With a team-first approach, the whole team is rewarded for their combined effort. One of the defining features of work at technology company Nokia during its hugely successful years in the 1990s and 2000s was: “Pay differences across the organization were muted. Bonuses were small and typically paid on a team basis and on overall company performance, not individually.”
For software-delivery teams, a team-first approach to cognitive load means limiting the size of the software system that a team is expected to work with; that is, organizations should not allow a software subsystem to grow beyond the cognitive load of the team responsible for the software.
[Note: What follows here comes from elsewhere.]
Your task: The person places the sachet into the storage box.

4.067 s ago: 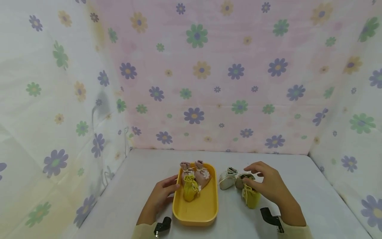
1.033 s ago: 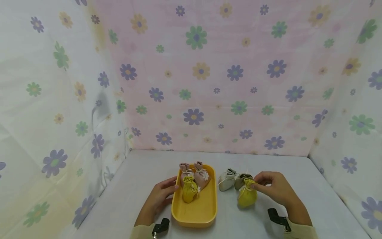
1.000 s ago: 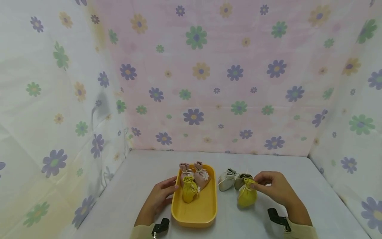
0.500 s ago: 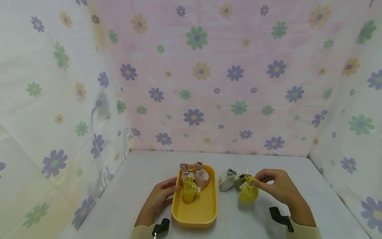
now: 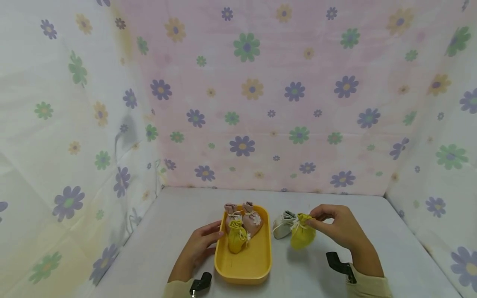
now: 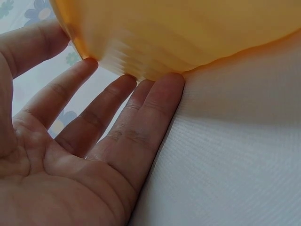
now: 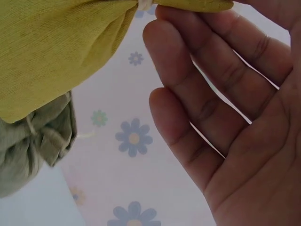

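Note:
My right hand (image 5: 340,227) pinches a yellow drawstring pouch (image 5: 302,237) by its gathered top and holds it above the table, right of the tray. In the right wrist view this pouch (image 7: 56,47) hangs from the fingertips, and an olive-grey pouch (image 7: 28,141) shows below it. A pale grey pouch (image 5: 282,229) lies on the table just left of the held one. My left hand (image 5: 199,245) touches the left side of a yellow tray (image 5: 242,267); in the left wrist view its extended fingertips meet the tray wall (image 6: 188,33).
Inside the tray are two pink pouches (image 5: 254,222) with white flowers and cords, and another yellow pouch (image 5: 236,238) before them. The white table (image 5: 179,203) ends at a flower-print cloth backdrop (image 5: 242,124), with cloth on both sides.
My right hand has taken the yellow pouch by its top, raised it off the table and moved it slightly left, covering the brownish pouch behind. The left hand stays at the tray.

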Demonstrator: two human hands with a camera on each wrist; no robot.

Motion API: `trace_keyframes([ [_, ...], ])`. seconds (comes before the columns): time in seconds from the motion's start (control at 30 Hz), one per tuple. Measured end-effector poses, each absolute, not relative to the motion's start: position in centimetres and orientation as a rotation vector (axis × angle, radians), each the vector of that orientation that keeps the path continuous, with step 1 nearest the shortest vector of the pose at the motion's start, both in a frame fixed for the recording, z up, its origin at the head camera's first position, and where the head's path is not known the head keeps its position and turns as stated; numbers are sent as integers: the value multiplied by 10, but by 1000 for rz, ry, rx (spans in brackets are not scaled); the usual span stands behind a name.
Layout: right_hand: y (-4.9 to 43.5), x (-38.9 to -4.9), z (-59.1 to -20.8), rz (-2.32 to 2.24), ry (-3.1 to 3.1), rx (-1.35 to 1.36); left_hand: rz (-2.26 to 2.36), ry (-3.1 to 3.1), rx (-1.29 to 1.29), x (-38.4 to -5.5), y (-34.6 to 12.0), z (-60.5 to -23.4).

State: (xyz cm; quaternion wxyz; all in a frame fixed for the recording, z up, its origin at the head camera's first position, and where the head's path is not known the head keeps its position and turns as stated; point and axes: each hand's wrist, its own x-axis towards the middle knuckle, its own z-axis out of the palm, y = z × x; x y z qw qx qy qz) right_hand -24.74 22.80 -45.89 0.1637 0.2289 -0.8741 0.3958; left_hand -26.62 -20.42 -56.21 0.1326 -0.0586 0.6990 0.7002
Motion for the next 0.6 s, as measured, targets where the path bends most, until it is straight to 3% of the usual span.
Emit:
trace_keyframes([
  [0.6, 171, -254, -467, 1240, -2350, 706, 2018, 2045, -162, -267, -205, -563],
])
Broadly speaking, for effective delivery and operations of modern software systems, organizations should attempt to minimize intrinsic cognitive load (through training, good choice of technologies, hiring, pair programming, etc.) and eliminate extraneous cognitive load altogether (boring or superfluous tasks or commands that add little value to retain in the working memory and can often be automated away), leaving more space for germane cognitive load (which is where the “value add” thinking lies).
A simple and quick way to assess cognitive load is to ask the team, in a non-judgmental way: “Do you feel like you’re effective and able to respond in a timely fashion to the work you are asked to do?”
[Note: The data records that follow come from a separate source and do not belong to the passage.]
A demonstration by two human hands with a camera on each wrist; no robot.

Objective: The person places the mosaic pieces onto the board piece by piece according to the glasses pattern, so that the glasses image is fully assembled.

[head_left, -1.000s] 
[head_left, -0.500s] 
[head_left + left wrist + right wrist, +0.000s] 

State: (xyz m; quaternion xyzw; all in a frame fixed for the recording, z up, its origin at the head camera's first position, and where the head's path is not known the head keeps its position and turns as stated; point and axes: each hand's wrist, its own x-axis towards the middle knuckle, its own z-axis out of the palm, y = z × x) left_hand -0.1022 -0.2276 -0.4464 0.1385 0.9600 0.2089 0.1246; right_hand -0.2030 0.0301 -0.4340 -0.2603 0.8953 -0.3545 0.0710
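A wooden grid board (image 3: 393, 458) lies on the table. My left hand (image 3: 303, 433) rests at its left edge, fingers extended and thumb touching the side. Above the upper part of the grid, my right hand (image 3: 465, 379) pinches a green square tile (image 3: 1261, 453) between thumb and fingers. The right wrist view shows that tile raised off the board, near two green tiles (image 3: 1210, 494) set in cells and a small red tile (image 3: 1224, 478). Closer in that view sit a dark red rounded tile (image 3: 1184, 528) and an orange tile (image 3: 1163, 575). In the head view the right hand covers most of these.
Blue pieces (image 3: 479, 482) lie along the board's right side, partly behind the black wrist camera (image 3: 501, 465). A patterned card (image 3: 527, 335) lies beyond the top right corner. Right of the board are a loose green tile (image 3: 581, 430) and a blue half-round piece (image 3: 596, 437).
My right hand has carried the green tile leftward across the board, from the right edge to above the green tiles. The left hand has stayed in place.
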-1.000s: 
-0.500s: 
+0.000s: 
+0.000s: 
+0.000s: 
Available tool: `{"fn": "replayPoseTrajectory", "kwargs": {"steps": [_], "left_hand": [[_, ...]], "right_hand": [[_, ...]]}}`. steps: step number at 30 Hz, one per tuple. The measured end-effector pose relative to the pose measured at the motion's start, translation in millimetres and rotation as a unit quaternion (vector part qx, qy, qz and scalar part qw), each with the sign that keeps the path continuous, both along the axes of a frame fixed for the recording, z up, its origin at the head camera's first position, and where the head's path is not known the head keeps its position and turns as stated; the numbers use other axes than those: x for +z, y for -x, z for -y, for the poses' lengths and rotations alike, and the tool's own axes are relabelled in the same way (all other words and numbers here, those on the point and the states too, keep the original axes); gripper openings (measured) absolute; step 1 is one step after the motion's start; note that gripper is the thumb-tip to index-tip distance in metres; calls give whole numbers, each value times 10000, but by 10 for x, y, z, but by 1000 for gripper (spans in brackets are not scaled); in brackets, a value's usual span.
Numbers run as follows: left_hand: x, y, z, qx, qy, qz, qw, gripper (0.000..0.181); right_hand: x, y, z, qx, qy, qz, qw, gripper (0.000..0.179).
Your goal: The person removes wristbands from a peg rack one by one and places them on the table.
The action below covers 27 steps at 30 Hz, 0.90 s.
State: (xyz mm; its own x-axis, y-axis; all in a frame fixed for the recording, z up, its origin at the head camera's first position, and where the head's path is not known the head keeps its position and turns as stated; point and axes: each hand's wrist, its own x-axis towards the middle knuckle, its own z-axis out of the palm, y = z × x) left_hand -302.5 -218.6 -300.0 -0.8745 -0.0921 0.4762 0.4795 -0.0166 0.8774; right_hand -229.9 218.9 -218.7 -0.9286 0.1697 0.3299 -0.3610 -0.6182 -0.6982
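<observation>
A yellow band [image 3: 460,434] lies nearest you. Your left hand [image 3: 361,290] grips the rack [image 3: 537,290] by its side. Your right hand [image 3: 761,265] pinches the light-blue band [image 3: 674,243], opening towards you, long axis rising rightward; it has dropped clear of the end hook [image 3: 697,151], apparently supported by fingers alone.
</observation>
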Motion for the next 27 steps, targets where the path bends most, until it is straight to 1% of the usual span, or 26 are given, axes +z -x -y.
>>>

When measuring cognitive load, what we really care about is the domain complexity—how complex is the problem that we’re trying to solve with software? A domain is a more largely applicable concept than software size. For example, running and evolving a toolchain to support continuous delivery typically requires a fair amount of tool integration and testing. Some automation code will be needed, but orders of magnitude less than the code needed for building a customer-facing application. Domains help us think across the board and use common heuristics.
When in doubt about the complexity of a domain, always prioritize how the responsible team feels about it. Downplaying the complexity (e.g., “There are plenty of tools for continuous delivery—it’s not difficult.”) in order to “fit in” more domains with a single team will only lead to failure.
The first heuristic is to assign each domain to a single team. If a domain is too large for a team, instead of splitting responsibilities of a single domain to multiple teams, first split the domain into subdomains and then assign each new subdomain to a single team.
The second heuristic is that a single team (considering the golden seven-to-nine team size) should be able to accommodate two to three “simple” domains. Because such domains are quite procedural, the cost of context switching between domains is more bearable, as responses are more mechanical. In this context, a simple domain for a team might be an older software system that has only minor, occasional, straightforward changes. However, there is a risk here of diminishing team members’ motivation due to the more routine nature of their work.